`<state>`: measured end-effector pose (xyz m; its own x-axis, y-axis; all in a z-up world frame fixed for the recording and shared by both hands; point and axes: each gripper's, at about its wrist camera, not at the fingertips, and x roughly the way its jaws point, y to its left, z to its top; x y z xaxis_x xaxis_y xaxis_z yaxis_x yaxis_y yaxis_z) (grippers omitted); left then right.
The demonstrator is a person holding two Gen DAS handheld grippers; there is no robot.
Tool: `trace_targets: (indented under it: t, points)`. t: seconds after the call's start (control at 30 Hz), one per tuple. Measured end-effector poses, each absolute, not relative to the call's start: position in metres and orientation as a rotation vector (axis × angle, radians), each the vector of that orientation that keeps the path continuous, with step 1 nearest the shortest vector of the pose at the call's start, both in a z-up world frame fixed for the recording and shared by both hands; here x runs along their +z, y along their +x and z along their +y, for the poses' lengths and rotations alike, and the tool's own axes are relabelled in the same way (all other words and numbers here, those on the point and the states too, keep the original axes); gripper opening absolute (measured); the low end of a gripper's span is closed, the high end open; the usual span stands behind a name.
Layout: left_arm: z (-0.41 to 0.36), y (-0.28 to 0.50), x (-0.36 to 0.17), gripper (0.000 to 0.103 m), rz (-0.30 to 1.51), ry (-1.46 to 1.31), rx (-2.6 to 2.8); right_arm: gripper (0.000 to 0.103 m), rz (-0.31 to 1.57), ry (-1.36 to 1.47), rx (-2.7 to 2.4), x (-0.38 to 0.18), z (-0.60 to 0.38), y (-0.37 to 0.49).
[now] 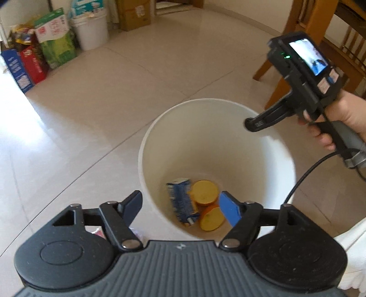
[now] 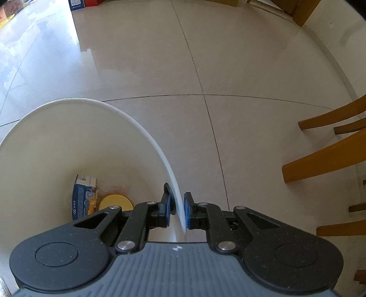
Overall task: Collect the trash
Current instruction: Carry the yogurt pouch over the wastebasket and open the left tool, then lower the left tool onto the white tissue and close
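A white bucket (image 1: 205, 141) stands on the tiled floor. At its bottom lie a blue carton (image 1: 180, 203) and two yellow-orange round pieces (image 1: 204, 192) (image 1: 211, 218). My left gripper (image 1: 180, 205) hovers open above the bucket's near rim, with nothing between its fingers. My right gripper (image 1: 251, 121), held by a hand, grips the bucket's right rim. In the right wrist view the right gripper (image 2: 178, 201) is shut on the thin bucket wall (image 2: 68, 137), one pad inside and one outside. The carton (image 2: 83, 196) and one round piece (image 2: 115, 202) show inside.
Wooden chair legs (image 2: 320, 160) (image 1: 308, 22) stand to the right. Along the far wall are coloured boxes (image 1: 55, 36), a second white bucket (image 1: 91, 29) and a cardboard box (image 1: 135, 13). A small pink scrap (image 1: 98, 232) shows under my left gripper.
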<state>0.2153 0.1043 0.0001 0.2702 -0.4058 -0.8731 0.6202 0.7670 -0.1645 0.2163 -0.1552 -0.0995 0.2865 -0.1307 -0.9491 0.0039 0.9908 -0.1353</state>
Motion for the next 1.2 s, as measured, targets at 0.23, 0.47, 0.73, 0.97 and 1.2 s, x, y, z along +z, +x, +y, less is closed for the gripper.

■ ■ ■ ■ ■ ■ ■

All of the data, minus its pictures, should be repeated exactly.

• **RESULT**:
`<state>`: measured end-effector pose (xyz m; its own x-axis, y-axis; all in a z-up world frame fixed for the recording and shared by both hands; point and axes: each gripper's, at about its wrist camera, not at the fingertips, and x roughly the way its jaws point, y to its left, z to its top; x y z xaxis_x xaxis_y xaxis_z yaxis_x yaxis_y yaxis_z) (grippers omitted); left then right.
The demonstrator is a person holding two Gen DAS handheld grippers; there is no robot.
Tool: `trace_targets: (indented under it: t, points)`. t: seconds after the call's start (control at 30 Hz), one per tuple. Measured end-effector poses, each absolute, not relative to the call's start: position in metres and orientation as a rotation vector (axis × angle, radians), each the vector of that orientation that keeps the path continuous, with step 1 nearest the shortest vector of the pose at the call's start, both in a z-up world frame fixed for the recording and shared by both hands; here x runs along their +z, y along their +x and z along their +y, for the poses' lengths and rotations alike, and the tool's own axes are relabelled in the same way (all other words and numbers here, those on the point and the states too, keep the original axes); gripper opening absolute (measured); the low end of a gripper's span is closed, the high end open; the usual span stands behind a name.
Layout: left_arm: z (-0.41 to 0.36), y (-0.28 to 0.50), x (-0.36 to 0.17), gripper (0.000 to 0.103 m), rz (-0.30 to 1.51), ry (-1.46 to 1.31), rx (-2.6 to 2.8); right_arm: gripper (0.000 to 0.103 m), rz (-0.31 to 1.57), ry (-1.36 to 1.47), rx (-2.7 to 2.4), x (-0.38 to 0.18), z (-0.60 to 0.38), y (-0.37 to 0.49).
[now] 
[now] 
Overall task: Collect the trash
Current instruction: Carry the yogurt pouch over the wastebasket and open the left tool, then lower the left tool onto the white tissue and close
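A white bucket (image 1: 205, 141) stands on the tiled floor. At its bottom lie a blue carton (image 1: 180, 203) and two yellow-orange round pieces (image 1: 204, 192) (image 1: 211, 218). My left gripper (image 1: 180, 205) hovers open above the bucket's near rim, with nothing between its fingers. My right gripper (image 1: 251, 121), held by a hand, grips the bucket's right rim. In the right wrist view the right gripper (image 2: 178, 201) is shut on the thin bucket wall (image 2: 68, 137), one pad inside and one outside. The carton (image 2: 83, 196) and one round piece (image 2: 115, 202) show inside.
Wooden chair legs (image 2: 320, 160) (image 1: 308, 22) stand to the right. Along the far wall are coloured boxes (image 1: 55, 36), a second white bucket (image 1: 91, 29) and a cardboard box (image 1: 135, 13). A small pink scrap (image 1: 98, 232) shows under my left gripper.
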<state>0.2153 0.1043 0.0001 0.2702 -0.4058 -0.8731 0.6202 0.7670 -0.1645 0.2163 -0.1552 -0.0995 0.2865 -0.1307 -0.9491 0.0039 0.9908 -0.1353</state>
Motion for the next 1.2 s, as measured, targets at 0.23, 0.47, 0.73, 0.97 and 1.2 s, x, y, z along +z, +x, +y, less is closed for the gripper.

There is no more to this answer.